PROBLEM STATEMENT
What is the number of lines below that hold "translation"? Answer with that number only.

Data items
________________________________________

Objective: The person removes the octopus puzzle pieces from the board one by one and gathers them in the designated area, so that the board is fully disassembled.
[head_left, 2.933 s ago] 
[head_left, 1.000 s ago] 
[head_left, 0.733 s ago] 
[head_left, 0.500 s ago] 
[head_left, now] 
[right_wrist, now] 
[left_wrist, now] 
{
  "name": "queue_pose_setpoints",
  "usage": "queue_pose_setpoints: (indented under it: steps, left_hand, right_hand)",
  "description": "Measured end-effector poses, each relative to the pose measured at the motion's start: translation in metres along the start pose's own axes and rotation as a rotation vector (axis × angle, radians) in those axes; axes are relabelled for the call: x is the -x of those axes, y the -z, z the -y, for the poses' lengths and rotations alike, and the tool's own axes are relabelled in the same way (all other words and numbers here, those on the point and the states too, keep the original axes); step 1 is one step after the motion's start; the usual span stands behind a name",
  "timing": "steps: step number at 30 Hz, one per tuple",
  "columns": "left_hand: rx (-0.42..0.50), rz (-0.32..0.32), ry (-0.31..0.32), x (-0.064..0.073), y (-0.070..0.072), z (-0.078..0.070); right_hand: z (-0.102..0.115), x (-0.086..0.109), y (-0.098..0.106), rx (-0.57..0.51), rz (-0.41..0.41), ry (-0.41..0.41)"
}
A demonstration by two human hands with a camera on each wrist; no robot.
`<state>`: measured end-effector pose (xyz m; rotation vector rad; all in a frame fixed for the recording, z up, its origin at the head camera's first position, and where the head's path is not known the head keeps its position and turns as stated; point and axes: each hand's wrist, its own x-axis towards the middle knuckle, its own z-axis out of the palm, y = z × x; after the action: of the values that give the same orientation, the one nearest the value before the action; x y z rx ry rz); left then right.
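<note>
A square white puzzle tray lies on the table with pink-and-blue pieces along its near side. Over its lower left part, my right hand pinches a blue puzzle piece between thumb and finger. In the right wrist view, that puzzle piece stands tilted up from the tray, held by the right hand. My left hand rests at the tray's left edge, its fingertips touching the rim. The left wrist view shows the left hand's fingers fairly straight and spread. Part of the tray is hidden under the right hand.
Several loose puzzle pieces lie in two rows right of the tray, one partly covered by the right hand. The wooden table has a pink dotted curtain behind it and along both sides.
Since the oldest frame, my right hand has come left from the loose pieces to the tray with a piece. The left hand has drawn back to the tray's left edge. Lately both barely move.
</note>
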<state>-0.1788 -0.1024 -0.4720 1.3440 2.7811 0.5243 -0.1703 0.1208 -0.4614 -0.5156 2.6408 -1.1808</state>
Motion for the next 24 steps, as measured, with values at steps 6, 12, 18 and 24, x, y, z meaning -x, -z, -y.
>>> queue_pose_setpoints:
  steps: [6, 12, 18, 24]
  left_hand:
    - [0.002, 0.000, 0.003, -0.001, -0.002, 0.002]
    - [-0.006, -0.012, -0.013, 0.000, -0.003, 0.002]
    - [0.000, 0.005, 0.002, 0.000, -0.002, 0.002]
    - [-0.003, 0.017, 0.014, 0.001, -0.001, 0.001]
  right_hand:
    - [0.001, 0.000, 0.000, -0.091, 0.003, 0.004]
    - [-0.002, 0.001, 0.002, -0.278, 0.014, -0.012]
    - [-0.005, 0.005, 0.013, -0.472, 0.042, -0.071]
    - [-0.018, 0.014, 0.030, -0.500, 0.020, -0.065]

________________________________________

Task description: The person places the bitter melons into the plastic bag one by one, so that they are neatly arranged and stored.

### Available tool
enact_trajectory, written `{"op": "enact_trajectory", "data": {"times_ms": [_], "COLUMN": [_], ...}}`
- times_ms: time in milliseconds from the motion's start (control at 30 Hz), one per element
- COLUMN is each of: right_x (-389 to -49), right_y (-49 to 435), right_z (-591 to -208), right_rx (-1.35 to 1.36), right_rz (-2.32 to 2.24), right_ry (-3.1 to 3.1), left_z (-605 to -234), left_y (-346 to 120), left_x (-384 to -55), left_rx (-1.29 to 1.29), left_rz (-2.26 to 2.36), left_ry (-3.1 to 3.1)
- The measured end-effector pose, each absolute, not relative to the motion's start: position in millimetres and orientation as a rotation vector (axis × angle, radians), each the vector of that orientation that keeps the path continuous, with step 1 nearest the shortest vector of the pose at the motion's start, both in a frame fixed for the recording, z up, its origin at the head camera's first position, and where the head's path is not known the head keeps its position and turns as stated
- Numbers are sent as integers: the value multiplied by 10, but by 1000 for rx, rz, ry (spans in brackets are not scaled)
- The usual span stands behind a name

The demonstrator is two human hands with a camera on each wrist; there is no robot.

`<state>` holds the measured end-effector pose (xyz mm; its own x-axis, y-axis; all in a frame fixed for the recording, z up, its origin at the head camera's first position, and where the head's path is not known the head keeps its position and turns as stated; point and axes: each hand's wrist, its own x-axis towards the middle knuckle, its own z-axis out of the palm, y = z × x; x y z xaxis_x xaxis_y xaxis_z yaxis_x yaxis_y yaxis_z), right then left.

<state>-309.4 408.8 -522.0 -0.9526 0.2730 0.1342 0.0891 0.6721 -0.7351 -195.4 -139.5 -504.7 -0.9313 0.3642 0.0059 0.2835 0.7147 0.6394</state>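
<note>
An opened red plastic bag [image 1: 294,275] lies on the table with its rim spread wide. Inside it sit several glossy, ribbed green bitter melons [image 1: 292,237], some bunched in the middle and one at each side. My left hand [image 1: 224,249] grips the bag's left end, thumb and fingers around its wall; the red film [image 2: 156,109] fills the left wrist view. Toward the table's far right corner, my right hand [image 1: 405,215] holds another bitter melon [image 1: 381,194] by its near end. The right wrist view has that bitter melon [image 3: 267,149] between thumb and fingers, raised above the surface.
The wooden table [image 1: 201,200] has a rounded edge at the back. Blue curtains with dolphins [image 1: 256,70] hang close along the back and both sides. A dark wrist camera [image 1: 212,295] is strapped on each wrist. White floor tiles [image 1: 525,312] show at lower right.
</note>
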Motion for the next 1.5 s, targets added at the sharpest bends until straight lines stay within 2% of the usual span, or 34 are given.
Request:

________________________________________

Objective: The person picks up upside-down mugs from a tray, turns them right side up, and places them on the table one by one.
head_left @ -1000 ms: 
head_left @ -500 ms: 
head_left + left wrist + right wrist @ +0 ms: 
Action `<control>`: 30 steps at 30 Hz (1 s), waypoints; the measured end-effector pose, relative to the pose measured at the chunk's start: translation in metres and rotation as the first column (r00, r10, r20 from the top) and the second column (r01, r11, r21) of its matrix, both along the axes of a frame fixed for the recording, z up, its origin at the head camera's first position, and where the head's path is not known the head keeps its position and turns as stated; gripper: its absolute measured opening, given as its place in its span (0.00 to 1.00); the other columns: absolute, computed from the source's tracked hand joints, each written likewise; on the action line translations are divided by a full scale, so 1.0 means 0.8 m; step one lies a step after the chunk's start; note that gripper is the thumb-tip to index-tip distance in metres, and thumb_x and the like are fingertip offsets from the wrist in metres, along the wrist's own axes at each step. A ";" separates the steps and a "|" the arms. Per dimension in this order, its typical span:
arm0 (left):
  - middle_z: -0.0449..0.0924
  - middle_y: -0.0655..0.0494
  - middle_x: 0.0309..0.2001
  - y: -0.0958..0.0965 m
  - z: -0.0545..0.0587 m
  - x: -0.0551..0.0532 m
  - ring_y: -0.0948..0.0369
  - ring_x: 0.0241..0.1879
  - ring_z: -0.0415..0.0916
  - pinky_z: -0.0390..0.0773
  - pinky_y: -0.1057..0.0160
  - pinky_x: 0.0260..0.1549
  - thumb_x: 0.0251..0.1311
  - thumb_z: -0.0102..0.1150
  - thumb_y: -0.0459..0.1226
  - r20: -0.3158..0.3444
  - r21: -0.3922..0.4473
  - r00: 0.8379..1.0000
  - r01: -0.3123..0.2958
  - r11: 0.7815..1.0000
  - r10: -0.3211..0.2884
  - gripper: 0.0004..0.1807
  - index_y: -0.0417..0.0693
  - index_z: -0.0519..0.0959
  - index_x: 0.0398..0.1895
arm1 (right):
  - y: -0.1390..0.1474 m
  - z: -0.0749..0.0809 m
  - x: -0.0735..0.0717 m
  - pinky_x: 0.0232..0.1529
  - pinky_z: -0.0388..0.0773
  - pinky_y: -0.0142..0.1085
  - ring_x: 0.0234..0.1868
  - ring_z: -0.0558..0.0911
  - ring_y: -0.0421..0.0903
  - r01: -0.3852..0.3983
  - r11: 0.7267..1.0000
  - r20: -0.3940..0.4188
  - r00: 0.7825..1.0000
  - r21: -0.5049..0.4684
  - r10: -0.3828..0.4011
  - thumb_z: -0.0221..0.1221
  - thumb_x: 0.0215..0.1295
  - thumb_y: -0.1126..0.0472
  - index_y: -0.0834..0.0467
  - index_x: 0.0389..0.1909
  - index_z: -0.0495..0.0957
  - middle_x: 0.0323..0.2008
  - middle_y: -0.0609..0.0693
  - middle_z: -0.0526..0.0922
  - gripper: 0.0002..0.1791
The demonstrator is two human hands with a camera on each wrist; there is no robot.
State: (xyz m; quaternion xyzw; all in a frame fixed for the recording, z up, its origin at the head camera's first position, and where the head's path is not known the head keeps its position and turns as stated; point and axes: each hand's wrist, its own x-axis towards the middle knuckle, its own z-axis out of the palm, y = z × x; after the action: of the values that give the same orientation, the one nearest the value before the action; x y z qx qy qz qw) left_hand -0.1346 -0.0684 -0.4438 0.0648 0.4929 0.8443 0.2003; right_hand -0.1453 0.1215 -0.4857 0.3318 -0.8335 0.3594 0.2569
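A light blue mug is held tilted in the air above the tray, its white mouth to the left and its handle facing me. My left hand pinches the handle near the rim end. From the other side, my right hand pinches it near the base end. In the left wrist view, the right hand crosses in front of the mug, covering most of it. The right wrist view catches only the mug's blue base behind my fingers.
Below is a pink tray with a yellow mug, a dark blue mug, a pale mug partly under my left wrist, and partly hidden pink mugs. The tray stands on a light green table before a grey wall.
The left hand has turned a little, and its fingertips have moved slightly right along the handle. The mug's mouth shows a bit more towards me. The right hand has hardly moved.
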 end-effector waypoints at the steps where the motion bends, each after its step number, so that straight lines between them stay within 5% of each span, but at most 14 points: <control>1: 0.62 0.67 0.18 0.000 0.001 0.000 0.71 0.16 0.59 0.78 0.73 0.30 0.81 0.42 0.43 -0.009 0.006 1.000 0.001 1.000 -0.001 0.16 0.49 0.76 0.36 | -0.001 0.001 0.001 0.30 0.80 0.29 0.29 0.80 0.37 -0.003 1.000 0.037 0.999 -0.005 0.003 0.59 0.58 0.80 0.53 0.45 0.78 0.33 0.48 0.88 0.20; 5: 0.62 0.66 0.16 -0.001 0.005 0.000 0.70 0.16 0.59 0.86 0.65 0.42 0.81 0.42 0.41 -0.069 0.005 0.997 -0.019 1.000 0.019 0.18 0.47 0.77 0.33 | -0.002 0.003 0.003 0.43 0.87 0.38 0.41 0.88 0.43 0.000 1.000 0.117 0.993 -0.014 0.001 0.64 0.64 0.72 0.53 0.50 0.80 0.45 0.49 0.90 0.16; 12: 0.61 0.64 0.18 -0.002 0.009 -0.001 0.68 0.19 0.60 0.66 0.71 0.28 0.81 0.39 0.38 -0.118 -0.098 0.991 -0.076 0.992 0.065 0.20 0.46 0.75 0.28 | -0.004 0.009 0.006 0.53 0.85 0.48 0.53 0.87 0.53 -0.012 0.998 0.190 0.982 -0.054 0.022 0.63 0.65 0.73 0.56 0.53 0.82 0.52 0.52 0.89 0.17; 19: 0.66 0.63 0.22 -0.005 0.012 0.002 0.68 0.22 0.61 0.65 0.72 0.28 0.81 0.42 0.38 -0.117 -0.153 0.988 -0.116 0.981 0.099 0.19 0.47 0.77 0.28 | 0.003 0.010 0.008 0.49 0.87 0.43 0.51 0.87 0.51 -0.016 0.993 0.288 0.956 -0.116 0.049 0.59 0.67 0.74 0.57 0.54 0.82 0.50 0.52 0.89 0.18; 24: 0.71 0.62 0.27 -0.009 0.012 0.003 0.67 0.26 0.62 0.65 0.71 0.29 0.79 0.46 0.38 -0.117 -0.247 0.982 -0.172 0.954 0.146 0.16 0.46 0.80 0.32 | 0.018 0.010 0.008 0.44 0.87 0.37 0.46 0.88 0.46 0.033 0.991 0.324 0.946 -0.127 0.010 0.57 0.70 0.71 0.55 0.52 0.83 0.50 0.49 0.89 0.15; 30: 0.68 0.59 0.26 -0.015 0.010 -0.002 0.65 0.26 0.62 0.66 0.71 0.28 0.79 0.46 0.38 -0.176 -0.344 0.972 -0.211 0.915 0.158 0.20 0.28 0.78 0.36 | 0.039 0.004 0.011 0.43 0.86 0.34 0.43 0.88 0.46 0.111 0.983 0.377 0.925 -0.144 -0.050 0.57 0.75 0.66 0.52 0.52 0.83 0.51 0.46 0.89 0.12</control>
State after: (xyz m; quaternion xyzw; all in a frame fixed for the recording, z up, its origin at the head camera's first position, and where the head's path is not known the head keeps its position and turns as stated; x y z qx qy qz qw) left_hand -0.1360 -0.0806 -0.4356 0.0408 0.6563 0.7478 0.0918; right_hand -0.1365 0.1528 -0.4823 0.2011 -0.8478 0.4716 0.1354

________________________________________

TASK OUTPUT
2